For the record, I think the plaintiffs should either have “Domotor” or “A&S”. They should not have it both ways. To the extent I keep seeing the words “contract of insurance” next to the words “no-fault” in these court cases, I have to believe that A&S was improperly decided.
A short and sweet primer on how to save a case that has been brought outside the applicable statute of limitations
Last v Guardian Life Ins. Co. of Am., 2010 NY Slip Op 03416 (2d Dept. 2010)

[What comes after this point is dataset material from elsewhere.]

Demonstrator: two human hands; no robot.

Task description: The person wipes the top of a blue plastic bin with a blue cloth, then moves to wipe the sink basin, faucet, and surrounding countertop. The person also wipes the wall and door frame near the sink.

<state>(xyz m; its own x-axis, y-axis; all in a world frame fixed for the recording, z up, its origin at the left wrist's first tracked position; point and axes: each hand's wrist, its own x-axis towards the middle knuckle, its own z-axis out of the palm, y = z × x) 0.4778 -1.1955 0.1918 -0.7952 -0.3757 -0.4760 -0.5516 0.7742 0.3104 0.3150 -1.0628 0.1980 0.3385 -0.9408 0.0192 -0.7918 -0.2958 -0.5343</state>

“[t]he plaintiff, whose causes of action were asserted in a untimely filed complaint, as opposed to in an amendment to a timely filed complaint, in an intervenor’s complaint in a timely commenced action (see CPLR 1013), or in an untimely commenced action that could be consolidated with a timely commenced action (see CPLR 602; cf. DeLuca v Baybridge at Bayside Condominium I, 5 AD3d 533, 535), failed to demonstrate the applicability of the relation-back doctrine (see Buran v Coupal, 87 NY2d 173, 177-178; Mondello v New York Blood Ctr.-Greater N.Y. Blood Program, 80 NY2d 219, 226; Duffy v Horton Mem. Hosp., 66 NY2d 473, 476-478; Caffaro v Trayna, 35 NY2d 245, 249-250; CPLR 203[b], [f]). Accordingly, the Supreme Court should have granted the defendant’s cross motion for summary judgment dismissing the complaint as time-barred.”
This is how you save an action that is barred by the statute of limitations. Find a pending case that was timely commenced, and piggyback off of it.